Credit and responsibility for AI creations
What makes AI art art? When does AI become a tool in the hand of the artist, and not the creator itself? The answer lies in "one touch"!
Back in 2008, I joined one of India’s earliest high-frequency trading (HFT) firms. This company had started just a few months after SEBI had legalised algorithmic trading in India. However, regulations were still tight.
If you wanted to send your orders directly to the exchange, you would have to get your algorithms “audited by the regulator” (forget now if it was SEBI or the exchange). As a startup building our initial (and fairly messy) algos, this wasn’t feasible for us. So we resorted to the next best alternative “one touch DMA (direct market access)”.
This was a service provided by our broker where we could send them the orders however we wanted (including algorithmically) and there would be a trader who would instantly approve it with the touch of a button. This act - of a human trader physically approving the trade - meant that the trade wasn’t algorithmic any more. We didn’t need to get our algorithms audited by the exchange any more.

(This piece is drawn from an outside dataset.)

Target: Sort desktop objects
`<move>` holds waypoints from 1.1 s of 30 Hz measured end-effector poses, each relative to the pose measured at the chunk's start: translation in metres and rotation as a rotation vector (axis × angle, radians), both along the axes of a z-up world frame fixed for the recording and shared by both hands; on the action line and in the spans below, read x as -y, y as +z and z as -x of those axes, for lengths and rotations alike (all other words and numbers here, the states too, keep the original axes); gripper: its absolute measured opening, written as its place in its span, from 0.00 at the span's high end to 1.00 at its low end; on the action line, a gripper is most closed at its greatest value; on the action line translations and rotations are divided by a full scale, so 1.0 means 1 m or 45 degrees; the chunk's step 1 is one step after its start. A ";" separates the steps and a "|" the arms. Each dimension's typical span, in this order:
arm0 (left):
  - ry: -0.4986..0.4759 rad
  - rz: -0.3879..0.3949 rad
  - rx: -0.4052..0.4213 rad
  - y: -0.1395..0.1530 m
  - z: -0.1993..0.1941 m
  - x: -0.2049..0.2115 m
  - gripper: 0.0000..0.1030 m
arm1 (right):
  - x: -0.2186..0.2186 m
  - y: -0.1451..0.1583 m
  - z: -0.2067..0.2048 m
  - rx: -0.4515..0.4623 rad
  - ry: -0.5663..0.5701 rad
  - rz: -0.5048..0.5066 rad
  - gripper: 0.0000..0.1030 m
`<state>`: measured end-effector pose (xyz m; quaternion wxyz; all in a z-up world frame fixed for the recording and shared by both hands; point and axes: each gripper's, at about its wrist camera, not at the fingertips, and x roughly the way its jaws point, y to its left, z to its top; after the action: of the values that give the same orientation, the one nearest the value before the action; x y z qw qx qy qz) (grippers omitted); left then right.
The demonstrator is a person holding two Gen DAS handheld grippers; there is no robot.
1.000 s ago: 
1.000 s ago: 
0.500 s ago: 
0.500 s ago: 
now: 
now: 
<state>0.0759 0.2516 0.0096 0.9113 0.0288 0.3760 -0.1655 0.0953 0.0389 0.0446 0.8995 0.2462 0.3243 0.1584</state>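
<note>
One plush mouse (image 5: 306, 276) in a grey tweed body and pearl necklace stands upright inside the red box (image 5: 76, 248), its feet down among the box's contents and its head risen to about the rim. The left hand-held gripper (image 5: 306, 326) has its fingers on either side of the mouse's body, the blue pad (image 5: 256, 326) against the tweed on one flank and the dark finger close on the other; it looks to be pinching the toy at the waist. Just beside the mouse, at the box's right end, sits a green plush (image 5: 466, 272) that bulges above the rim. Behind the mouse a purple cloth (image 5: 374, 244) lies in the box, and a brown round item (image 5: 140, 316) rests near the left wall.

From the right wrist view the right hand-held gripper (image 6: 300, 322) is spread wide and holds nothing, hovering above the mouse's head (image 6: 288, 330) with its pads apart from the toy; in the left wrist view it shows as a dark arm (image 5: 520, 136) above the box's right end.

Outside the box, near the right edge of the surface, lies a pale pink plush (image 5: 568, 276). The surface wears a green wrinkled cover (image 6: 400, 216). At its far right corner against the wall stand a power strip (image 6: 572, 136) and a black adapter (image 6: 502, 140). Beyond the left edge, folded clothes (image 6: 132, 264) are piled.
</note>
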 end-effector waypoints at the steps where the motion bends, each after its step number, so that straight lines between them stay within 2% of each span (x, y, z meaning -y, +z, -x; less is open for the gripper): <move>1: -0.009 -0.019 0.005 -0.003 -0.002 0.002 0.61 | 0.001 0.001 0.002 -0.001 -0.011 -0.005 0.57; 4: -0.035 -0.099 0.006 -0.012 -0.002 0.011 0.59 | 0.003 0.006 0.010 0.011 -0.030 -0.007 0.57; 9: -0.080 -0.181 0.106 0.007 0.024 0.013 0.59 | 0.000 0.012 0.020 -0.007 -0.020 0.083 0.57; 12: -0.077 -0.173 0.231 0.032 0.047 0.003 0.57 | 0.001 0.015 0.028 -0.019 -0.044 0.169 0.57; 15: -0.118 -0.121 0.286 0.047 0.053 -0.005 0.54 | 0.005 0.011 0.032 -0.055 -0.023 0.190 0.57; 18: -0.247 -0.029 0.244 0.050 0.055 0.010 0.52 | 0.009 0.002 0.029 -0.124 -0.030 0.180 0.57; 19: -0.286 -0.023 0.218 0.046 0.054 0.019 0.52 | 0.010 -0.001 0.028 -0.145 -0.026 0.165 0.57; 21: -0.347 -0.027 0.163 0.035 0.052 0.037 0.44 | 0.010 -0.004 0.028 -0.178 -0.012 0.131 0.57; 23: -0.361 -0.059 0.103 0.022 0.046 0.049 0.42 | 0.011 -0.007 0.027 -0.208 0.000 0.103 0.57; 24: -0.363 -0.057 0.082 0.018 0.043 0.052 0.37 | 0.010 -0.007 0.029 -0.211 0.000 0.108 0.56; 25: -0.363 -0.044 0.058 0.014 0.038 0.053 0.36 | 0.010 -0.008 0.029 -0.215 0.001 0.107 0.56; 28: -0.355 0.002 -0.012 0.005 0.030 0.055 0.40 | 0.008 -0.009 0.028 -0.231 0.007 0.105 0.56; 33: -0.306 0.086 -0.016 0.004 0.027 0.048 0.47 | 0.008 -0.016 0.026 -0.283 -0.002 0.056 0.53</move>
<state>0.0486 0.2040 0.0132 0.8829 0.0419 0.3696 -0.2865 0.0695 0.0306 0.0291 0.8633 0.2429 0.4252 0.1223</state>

I remember us joking in this office about a person our broker had employed, who had a keyboard with only one key, which he would be continuously hitting to send the orders through with minimal latency. There was no real human audit - but that there was someone approving the trades gave our algorithm cover. It is another matter that even this latency was enough to kill our arbitrage trades and we had to soon find new strategies.
I keep thinking back to this “one touch DMA” nowadays, in the context of AI and credit and responsibility.
Last week, I objected to a message on a WhatsApp group I’m a moderator of, saying “copy pasting LLM output here is disrespectful to the other members” (this was a clearly ChatGPT generated message, replete with random emojis and stuff). There was a very small back and forth, before the poster deleted that message, and then wrote a fresh message written “in his own words”.
I remember some other members of the group applauding the process, on how we had resolved the matter in a civil manner. And then someone else (another admin) chipped in to say “I don’t know what the problem with AI generated messages is. All my messages are AI generated. I’ve lost the ability to write independently now”.
This is where the ‘one touch DMA” analogy comes into play - this other admin might be using LLMs to craft his messages, but he has done something (“one touch”) that makes us believe that the words are his own. He might have used LLMs but the output is not directly LLM generated. He has “touched” it, or put his stamp on it, and now the message is his.
The problem with the original message that I’d objected to was that it was “untouched” and way too blatantly AI generated. And thanks to LinkedIn (in part), a lot of us have now got used to simply ignoring or discrediting obviously AI-generated stuff. And so for a group like the one I moderate, this is “noise” which doesn’t add value.
The same principle can be applied to look at other things such as AI art. Using AI for art is not a problem - like paintbrushes and MS Paint and photoshop, AI is just another tool that the artist uses, and that is legit. What is important is that the artist has given the art at least “one touch” beyond what the AI has produced.
For example, consider this cartoon I made last night using ChatGPT. The words are all mine - I wrote the entire script. I gave the script to ChatGPT and asked it to draw, and it produced this. Once it had produced this, I gave it a once-over, and I was happy with what it produced, and hence published it.
A year or two ago I would’ve been unable to produce this since I can’t draw particularly well. Now, using the tool called ChatGPT (which is clearly better than it was a year or two ago), I’ve been able to create this art. And this art is entirely mine - I got the idea for it, I wrote the prompt, I reviewed the LLM’s output and I decided to publish it. This is my artwork and nobody can take it away from me!
So what is it about all the outrage about AI art and AI music and stuff? To be honest, most “art” that AI produces is fairly unspectacular. This ties in why my hypothesis that “LLMs are beta” - when you give AI a weak prompt and ask it to produce art, it produces something that is “average of its training data in the direction of this prompt”. Most AI art is, in GenZ’s words, “mid” (maybe that’s why they called it midjourney?).
However, the moment you bring in that one touch, you are able to significantly elevate AI art. You provide better prompts. You prompt it back if you don’t like it. You iterate until you are happy with what you have. Your ideas, your improved prompts, your back-and-forth - this is the “alpha” that goes with the LLM’s “beta” and you create quality work.
The moment you give that one touch, AI becomes a tool. And the art becomes yours.
I’m working towards launching a suite of AI-written blogs (no, not this one - Pertinent Observations will always be written entirely by me, painstakingly typed out), and started thinking about what I need to do to make sure they are mine, and not “generic AI slop”. What is the “one touch” that I need to give to make sure they are of a quality I’m happy with?
In fact, thinking about it, as long as I think of those blogs as my outputs and me being responsible for their quality, I’m pretty sure I won’t put out anything that I’m not happy with. Which means those blogs will be of good quality.
Launching soon. I’ll mention here when I do.